The route to the top involves a glacial traverse. Because of this you need to wear crampons, use ropes and a carry a pick axe. It is not technically difficult so with a good guide you don’t need to have had prior experience, which was good for me. It was shaping up for a grand adventure and I even managed to rope in a fellow traveller, Maria Sykes, who also had never used crampons. In fact, Maria had only done her first hike a month before on the Inca trail in Peru.

We had to hire lots of mountaineering equipment before leaving Quito and I grumbled about having to get special mountain boots and snow pants – I thought my hiking trainers and long johns would do the trick. We approached the mountain in bad weather so we were not able to get a sense of its size. The first day was very straightforward – a 200m climb to base camp. We had a bite to eat, went to bed at 6pm and woke at 11.30pm for breakfast so that we could walk through the night and summit at day break.

To say I underestimated the scale of the venture would be quite an understatement. Crampons really enhance your ability to negotiate very steep terrain which was helpful because our path took us straight up! On exposed ridges the wind was unrelentingly ferocious and icicles formed on any exposed facial hair. The most beautiful part of the climb took us through an ice valley of massive stalactites and we had to jump across two crevasses before scaling a snow wall.

If I had underestimated the difficulty of the climb for myself, I had most definitely underestimated it for Maria. After much solid climbing and a valiant effort on her part we turned back at 5500m, 397m from the top. It would be fair to say that I was disappointed and got into a bit of a strop. Maria was exhausted and felt awful and our guide who had employed an aggressive manner from the start became even more dictatorial on our descent. We were not happy party on arriving at camp! It’s a shame really because the descent was absolutely stunning. The stalactite valley was beautiful at daybreak, we had Quito in plain sight below us and views stretching across to most of Ecuador’s major peaks.

After a bit of breakfast and a cup of coffee we all managed to get out of our moods in order (more correctly, I got out of my strop) and we had a laugh about the experience. As testament to how challenging the climb is, only two of the nine parties that tried to summit at the same time as us were successful and most of them had a lot more mountaineering experience than us.

From Quito it’s a short ride to the Equator. It’s a dusty, unpleasant sort of place but the Equator is a big draw especially in a country named after it.
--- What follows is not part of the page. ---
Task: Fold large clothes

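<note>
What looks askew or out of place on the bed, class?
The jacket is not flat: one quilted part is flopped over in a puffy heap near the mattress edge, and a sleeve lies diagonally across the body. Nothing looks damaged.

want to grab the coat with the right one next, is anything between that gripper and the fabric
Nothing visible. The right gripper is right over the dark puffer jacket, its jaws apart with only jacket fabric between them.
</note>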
The official monument built in 1979 is actually 300m shy of the Equator but this hasn’t dampened a steady stream of visitors.

It’s possible to visit another site right on the Equator which is very gimmicky but good fun. Here I balanced an egg on a nail,
if you’ve never tried, it’s difficult. Apparently, because there is less
gravity on the Equator, it should be easier. This was one of many “scientific” experiments carried out. Our guide had a kitchen sink to hand with which to carry out three tests. First water was poured into the sink right on the on the Equator and it didn’t swirl when going down the plug hole, it went straight down. The same test was carried out in the Northern Hemisphere where the water swirled counterclockwise and it went down clockwise in the southern hemisphere. I was amazed but skeptics argue, and a quick google search reveals, it’s probably all a hoax and that the Coriolis force – which does exist and is attributed to causing this phenomena – does not impact how water drains. Dammit! But hey, I work in PR, why let the truth get in the way of a good story.